# Yodel Dog Down.....Finally!



## 2:22 (Jan 31, 2013)

I've been seeing a large amount of Fawnless Does during the archery hunt in my favorite hunting spot over the past many years. I couldn't help but think that the Coyotes had something to do with that. It's high country and not a place that a person can Coyote hunt in the winter due to major snow amounts. I have tried many times to call a coyote in the summer months when access is open. Throwing a dying rabbit at them has proven to be worthless. I decided to call with ALL Coyote vocals this time and see if I could flip a switch in thier brain. Bam! One came a running, I stopped it with a "woof" from my voice, and one shot later, it was down. I usually skin all Coyotes and have them tanned so I was pleasantly surprised that this deer killer had such great hair at the end of June. Wasn't perfect but dang,......not bad. Not to steal a line from the A-team but then again, stealing a line from the A-team......I Love It When a Plan Comes Together! BTW it was my first supressors maiden voyage.

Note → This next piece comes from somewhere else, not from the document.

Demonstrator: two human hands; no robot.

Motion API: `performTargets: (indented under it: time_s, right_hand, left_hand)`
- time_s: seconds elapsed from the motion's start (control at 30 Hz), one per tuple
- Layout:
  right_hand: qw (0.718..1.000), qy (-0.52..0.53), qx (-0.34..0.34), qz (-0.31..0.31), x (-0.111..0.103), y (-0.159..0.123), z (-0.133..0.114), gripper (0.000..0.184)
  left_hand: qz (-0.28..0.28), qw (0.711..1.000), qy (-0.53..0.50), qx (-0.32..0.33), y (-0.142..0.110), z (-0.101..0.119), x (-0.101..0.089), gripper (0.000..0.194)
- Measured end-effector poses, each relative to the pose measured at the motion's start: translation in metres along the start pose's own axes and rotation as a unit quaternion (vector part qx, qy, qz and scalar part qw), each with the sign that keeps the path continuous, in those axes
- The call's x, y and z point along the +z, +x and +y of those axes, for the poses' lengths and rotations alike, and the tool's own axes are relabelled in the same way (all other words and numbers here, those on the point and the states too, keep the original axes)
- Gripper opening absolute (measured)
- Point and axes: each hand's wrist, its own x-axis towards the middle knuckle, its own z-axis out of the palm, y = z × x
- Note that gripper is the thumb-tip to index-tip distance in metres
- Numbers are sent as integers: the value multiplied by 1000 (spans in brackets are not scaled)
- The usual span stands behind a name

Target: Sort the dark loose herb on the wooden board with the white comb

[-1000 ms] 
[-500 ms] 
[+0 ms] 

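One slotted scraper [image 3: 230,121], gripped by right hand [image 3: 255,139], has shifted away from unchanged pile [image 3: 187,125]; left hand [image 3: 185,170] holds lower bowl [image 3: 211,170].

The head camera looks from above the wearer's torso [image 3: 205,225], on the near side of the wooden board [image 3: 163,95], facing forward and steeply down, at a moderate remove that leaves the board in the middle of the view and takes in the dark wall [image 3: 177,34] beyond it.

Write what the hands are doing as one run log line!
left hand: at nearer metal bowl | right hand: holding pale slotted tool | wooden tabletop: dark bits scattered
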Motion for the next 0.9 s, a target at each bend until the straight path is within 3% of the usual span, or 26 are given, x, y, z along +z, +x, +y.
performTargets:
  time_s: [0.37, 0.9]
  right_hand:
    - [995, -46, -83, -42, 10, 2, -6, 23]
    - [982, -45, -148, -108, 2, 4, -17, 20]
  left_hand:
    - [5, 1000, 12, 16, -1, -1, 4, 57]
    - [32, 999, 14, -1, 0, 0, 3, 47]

Quite the cool toy.


----------



## MrShane (Jul 21, 2019)

Nice, well done!!
I shot one last week that was so mangy looking I didn’t even want the fifty bucks for it.
Thank you for saving some of our Deer!!


----------



## one4fishing (Jul 2, 2015)

Cool man. Good job. 
That does indeed look like some high country


----------



## AF CYN (Mar 19, 2009)

Mountain Dog--very cool and probably the reason it still has such a great-looking pelt. Congrats!


----------



## 2pntkiller (10 mo ago)

Nice model 7 what cal is it?


----------



## wyogoob (Sep 7, 2007)

Good job!

They eat a lot of white-tailed ptarmigan.


----------



## 2:22 (Jan 31, 2013)

2pntkiller said:


> Nice model 7 what cal is it?


It is a 22-250


----------